Donald Trump is an albatross around the neck of the GOP and the conservative movement. But Republicans must make a place for all the people who Trump brought into the party if they are going to start winning national elections again. As always in American politics, the big tent wins.
Norm Frink
Portland, Oregon
Bibi and the U.S.
To the Editor:
Joe Biden, as quoted by Tevi Troy, is right—the Democratic Party is no longer the party of “Scoop” Jackson (“Bibi’s Seven Presidents,” October). The party contains a growing number of anti-Semites, and even some Jewish Democrats seem less likely than they once were to support Israel. This means that the Jewish state must figure out how to deal with a less approving Democratic Party.
What few Americans seem to understand is that Benjamin Netanyahu is a relative left-winger in his government. When he exits the stage, Washington may come to miss him. Israel is moving more and more to the right and becoming more religiously observant. American Jews who are neither conservative nor religious might find themselves estranged from Israel. Ultimately, Israel must decide what is in its best interests in spite of America’s wishes.
Rafi Marom
Haifa, Israel
Tevi Troy writes:
I thank Rafi Marom for writing. He is of course correct that there is an ugly element of anti-Israel sentiment inside the Democratic Party, something that we have seen in some reactions to the Hamas pogrom of October 7. But polls also show that a majority of Americans of both parties side with Israel in its conflict with Hamas, which has the potential to reorient things in terms of partisan feelings toward Israel. As for Netanyahu, Marom is correct as well. The point of my article was that for all his flaws, Netanyahu has shown a willingness to study and figure out ways to either counter or work with American presidents. Whoever follows him will be someone new, and Democrats who have long worked for Netanyahu’s political demise—something I detail in my article—may indeed come to miss him.
Reconsidering Iraq
To the Editor:
It seems, as detailed in Abe Greenwald’s review of Melvyn P. Leffler’s Confronting Saddam Hussein, that the Iraq War was unavoidable and necessary, even though it ended so unfortunately (“A True History,” October). What was particularly unfortunate was that the U.S. did not have the will and staying power to turn the war around fully and implement needed improvements. This raises the essential question of whether the United States should continue to be engaged in world affairs as a benevolent superpower.
Arthur Yellin
Great Neck, New York
To the Editor:
It is well past time for an honest recounting of the Iraq War. I was an anti-Saddam leftist at the time it was being fought, and I wasn’t worried about the WMD allegations. I thought justifying the invasion on those grounds missed the more important truths about Saddam: He was, as Abe Greenwald’s review states, a monster. Getting rid of him was a good thing.

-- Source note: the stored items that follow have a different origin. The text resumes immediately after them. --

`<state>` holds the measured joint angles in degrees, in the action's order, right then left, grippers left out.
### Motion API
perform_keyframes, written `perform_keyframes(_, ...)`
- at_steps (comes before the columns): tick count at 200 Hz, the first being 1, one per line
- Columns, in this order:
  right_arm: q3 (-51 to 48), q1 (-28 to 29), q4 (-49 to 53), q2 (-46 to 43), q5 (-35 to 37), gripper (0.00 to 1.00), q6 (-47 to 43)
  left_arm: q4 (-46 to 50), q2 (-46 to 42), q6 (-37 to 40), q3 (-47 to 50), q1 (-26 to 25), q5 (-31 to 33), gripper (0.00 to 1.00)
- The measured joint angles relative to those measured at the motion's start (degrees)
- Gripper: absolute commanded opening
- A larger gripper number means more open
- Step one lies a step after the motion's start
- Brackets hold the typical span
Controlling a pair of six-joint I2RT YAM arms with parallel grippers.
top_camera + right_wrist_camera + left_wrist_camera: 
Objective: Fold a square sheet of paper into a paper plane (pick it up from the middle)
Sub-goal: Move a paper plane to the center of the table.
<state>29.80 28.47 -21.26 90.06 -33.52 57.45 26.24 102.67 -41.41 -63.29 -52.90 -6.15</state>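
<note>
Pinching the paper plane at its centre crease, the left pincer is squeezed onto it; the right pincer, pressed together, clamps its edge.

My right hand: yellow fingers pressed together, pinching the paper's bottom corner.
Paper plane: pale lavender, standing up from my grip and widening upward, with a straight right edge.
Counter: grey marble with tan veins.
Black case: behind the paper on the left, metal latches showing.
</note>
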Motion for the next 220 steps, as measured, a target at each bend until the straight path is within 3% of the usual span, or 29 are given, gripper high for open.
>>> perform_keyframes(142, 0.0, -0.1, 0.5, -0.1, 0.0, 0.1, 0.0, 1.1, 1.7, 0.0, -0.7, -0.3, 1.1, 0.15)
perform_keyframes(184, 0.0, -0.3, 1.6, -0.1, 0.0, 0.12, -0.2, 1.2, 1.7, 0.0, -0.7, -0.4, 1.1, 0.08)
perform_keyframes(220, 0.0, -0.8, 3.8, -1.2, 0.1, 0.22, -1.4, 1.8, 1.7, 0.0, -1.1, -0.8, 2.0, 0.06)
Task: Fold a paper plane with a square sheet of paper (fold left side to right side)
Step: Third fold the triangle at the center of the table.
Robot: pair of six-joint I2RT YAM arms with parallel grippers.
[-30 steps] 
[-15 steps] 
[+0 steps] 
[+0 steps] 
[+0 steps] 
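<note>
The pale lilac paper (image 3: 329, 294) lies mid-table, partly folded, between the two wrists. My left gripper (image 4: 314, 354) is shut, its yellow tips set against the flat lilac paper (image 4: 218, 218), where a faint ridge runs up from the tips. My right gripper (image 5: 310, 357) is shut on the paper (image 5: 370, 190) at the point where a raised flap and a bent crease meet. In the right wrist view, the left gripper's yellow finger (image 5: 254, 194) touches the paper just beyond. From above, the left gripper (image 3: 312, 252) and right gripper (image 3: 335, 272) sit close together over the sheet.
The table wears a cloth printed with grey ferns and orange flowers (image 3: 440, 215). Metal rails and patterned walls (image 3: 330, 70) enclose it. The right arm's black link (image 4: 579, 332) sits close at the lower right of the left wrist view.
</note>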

The postwar shambles were a disgrace in multiple ways. The invading forces didn’t secure Iraq’s munitions, didn’t provide for a quick recovery from the war’s damage, and botched operations in a number of ways.
Today, Iraq has something not entirely unlike representative government, even if the cost has been incredible. It’s worth supporting and preserving. Iraq is not a bystander in the contest between Saudi Arabia and Iran; it’s the very meat in the sandwich. Adroit diplomacy with real teeth is going to be needed. It’s not at all clear that the U.S. has the understanding or the moxie to see it through. And worse is likely to come.